:: Exercise ::
Reproduce the entries shown below only from the line with "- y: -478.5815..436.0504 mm" down to the line with "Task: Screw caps", keeping both end lines and copying each one exactly.

[Source data]
Content starts

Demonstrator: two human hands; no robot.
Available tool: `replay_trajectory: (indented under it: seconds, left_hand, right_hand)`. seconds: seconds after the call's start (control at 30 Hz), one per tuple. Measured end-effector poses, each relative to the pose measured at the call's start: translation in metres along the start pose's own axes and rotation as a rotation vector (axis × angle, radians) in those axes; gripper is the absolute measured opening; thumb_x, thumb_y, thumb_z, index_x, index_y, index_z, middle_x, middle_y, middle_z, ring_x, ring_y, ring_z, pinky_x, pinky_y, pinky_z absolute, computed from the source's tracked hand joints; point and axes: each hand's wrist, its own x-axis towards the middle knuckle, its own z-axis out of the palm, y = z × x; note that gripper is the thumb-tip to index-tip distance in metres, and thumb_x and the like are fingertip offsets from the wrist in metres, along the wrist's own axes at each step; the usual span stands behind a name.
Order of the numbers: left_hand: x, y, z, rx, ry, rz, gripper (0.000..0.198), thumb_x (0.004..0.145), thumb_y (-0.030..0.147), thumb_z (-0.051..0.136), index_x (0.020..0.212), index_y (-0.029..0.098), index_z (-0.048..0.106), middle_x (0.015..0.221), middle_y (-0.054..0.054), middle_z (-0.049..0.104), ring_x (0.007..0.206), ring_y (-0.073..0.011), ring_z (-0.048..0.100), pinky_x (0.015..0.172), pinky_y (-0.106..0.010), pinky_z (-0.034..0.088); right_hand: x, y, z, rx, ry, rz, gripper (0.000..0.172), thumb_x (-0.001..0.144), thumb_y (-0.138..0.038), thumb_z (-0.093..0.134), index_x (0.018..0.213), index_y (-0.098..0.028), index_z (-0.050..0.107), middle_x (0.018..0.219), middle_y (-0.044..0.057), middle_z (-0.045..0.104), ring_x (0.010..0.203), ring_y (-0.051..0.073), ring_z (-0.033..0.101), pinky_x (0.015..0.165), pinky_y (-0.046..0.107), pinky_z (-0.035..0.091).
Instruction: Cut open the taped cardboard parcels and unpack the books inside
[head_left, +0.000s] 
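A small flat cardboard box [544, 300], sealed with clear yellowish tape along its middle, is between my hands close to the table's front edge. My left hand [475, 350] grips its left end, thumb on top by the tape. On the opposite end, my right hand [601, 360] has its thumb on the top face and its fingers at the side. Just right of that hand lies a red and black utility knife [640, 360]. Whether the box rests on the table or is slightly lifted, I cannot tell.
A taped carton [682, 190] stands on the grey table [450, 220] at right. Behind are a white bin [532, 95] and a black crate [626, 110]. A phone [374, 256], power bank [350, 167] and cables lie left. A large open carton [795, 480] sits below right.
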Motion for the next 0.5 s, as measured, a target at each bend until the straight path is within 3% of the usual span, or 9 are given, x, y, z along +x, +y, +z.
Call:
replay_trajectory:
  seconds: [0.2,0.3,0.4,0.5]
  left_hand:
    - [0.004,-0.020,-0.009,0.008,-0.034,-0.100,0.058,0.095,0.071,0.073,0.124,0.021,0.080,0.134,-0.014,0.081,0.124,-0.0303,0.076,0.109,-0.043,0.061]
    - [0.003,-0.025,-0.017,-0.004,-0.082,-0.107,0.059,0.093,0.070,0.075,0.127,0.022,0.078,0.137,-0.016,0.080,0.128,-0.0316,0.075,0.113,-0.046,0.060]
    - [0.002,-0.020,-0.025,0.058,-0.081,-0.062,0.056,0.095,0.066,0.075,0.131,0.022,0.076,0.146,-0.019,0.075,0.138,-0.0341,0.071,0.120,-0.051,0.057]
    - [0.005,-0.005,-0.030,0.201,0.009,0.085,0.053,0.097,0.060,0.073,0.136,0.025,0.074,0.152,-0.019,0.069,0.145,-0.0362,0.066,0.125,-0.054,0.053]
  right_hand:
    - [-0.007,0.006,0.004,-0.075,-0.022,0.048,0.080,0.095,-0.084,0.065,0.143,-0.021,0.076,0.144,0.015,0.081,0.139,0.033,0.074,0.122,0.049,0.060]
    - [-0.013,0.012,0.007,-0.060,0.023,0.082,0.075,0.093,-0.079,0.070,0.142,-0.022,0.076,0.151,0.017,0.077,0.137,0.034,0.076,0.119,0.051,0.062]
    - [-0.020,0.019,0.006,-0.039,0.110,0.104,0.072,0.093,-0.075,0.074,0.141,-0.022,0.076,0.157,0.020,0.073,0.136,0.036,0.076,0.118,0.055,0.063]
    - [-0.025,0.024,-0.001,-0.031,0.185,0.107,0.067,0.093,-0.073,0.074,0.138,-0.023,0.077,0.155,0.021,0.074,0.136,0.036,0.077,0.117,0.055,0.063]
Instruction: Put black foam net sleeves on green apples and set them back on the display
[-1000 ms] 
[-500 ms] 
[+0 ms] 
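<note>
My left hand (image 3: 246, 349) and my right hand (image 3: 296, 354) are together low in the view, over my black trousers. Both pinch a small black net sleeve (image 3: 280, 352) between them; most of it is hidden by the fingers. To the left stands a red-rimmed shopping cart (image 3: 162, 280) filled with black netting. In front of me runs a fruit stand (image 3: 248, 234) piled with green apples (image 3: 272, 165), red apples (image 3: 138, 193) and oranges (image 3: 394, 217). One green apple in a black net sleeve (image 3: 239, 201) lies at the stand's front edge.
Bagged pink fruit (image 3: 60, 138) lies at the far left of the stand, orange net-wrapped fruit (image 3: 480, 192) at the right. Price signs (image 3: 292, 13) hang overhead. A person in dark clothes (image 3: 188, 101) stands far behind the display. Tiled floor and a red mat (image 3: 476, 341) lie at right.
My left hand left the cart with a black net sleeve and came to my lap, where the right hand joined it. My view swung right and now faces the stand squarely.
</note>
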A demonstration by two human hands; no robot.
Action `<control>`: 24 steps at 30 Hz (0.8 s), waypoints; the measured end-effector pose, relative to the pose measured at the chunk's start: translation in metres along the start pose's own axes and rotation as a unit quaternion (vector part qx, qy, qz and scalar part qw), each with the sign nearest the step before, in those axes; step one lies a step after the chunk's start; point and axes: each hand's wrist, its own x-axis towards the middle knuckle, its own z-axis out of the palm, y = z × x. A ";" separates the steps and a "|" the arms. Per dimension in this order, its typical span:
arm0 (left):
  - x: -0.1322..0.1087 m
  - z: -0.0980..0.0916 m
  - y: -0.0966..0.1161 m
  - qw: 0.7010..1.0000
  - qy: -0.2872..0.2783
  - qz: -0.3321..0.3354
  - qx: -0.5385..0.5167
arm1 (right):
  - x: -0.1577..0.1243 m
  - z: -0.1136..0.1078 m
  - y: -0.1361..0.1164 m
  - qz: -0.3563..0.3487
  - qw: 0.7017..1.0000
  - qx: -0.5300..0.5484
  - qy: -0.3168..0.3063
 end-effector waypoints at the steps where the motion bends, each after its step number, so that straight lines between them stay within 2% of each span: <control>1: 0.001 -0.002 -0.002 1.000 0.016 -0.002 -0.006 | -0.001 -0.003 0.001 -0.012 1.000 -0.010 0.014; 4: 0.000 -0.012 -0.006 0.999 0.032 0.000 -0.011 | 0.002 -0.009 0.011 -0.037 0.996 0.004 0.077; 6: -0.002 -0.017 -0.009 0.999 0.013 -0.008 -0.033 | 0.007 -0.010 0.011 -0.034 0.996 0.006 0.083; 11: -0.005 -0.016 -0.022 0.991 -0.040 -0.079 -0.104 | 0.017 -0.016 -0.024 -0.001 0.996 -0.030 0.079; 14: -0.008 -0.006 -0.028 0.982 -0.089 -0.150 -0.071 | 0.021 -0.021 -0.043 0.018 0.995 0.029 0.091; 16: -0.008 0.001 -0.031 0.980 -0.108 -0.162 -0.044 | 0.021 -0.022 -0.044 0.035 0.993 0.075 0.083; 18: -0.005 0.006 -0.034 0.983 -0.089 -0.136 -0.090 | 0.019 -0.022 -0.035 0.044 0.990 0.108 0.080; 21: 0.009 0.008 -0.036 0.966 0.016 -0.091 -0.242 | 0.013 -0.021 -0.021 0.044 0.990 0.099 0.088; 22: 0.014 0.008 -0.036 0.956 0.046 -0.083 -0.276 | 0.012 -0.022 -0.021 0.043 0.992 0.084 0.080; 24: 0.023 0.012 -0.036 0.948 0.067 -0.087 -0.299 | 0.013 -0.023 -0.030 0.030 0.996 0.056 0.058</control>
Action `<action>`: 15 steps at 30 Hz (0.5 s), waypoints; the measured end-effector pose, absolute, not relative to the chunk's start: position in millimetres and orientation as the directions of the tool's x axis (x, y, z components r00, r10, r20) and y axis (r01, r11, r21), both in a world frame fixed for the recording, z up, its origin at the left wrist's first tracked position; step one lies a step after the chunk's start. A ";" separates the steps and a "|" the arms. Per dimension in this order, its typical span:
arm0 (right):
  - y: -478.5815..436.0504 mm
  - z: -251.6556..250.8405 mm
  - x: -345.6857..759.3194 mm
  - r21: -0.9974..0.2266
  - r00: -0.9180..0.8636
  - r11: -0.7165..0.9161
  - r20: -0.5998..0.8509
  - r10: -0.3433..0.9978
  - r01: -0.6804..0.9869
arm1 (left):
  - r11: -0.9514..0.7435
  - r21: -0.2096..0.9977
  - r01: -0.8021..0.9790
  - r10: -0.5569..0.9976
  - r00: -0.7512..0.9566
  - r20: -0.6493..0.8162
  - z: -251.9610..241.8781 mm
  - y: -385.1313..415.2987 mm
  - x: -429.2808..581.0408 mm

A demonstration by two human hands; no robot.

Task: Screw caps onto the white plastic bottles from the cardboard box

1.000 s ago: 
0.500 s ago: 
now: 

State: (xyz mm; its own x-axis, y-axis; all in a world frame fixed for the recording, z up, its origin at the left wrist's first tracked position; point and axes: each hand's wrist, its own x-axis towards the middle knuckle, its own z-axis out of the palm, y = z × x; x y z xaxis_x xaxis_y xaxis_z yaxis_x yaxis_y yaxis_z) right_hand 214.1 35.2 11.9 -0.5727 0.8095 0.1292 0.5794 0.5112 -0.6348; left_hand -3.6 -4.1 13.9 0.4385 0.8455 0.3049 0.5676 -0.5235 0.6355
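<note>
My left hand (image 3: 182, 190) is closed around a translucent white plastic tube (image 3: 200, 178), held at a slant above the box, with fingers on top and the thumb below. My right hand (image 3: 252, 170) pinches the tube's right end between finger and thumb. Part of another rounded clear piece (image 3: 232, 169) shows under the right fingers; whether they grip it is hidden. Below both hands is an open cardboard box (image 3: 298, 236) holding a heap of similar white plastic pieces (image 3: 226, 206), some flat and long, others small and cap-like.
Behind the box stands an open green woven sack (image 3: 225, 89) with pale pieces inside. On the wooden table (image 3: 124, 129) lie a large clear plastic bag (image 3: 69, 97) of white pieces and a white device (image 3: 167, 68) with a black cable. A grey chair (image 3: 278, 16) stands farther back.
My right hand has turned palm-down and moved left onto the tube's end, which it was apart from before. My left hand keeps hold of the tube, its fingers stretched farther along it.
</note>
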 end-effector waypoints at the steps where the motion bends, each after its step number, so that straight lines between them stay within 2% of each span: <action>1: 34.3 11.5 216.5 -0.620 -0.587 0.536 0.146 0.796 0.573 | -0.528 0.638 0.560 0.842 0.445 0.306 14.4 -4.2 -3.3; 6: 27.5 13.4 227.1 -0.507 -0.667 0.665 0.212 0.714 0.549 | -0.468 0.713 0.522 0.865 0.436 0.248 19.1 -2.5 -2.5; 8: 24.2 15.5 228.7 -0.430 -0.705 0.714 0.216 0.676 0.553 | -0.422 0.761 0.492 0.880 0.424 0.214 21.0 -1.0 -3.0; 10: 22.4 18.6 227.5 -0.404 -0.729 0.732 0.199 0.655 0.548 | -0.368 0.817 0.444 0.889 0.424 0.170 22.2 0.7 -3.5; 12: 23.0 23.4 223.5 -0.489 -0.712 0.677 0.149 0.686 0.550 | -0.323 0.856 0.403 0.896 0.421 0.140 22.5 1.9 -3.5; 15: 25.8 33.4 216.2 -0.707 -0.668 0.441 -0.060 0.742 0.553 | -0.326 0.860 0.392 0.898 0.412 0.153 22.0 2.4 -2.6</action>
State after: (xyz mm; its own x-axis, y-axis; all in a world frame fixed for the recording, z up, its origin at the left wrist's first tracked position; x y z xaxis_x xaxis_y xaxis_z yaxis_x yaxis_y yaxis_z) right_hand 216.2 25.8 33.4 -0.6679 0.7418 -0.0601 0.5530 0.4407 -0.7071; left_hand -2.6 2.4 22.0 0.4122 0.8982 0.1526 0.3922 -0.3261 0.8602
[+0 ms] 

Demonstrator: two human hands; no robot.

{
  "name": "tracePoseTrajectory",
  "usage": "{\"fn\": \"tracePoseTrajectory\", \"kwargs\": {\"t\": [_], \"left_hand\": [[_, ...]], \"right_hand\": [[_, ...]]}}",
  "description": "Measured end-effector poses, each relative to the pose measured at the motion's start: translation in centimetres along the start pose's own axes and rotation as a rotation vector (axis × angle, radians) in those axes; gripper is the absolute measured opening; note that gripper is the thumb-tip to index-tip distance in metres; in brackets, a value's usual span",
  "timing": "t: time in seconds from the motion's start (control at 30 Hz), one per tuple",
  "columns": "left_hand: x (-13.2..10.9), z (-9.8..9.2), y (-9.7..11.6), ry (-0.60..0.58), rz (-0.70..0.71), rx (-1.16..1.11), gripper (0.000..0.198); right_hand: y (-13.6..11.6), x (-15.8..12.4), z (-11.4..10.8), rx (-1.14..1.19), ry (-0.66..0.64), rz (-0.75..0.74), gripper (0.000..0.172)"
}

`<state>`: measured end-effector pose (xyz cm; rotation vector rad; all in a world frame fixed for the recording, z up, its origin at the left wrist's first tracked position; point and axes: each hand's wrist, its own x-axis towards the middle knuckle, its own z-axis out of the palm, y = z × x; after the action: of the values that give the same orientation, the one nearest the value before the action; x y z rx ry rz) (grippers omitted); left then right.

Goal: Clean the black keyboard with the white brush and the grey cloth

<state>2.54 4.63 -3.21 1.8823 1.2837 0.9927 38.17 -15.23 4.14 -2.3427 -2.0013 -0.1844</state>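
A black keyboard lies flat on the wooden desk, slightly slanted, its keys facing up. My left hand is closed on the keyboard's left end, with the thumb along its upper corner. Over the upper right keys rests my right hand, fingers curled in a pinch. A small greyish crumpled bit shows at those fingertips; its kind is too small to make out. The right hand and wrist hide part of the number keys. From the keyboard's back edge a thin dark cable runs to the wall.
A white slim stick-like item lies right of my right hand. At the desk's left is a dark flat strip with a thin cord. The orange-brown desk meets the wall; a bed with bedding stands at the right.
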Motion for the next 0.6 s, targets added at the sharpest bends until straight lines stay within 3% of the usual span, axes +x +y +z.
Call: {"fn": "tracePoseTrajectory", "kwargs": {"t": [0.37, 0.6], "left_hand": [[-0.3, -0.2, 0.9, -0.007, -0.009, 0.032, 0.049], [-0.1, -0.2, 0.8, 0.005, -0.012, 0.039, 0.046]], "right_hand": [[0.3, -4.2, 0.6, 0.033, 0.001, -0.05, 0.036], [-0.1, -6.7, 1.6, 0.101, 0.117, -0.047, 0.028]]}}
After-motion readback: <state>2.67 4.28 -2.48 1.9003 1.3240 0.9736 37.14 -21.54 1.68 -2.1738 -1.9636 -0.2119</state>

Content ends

:: Task result ::
  - y: -478.5815..436.0504 mm
  - z: -251.6556..250.8405 mm
  - x: -345.6857..759.3194 mm
  - r21: -0.9974..0.2266
  - r00: -0.9180..0.8636
  - r11: -0.7165..0.9161
  - r20: -0.5998..0.8509
  - r10: -0.3433..0.9978
  - r01: -0.6804..0.9869
arm1 (left):
  - r11: -0.9514..0.7435
  - r21: -0.2096..0.9977
  - r01: -0.8021..0.9790
  - r10: -0.5569..0.9976
  - r00: -0.7512..0.9566
  - r20: -0.6493..0.8162
  - z: -251.9610..241.8781 mm
  - y: -385.1313..415.2987 mm
  - x: -429.2808..581.0408 mm

A demonstration by two human hands; no robot.

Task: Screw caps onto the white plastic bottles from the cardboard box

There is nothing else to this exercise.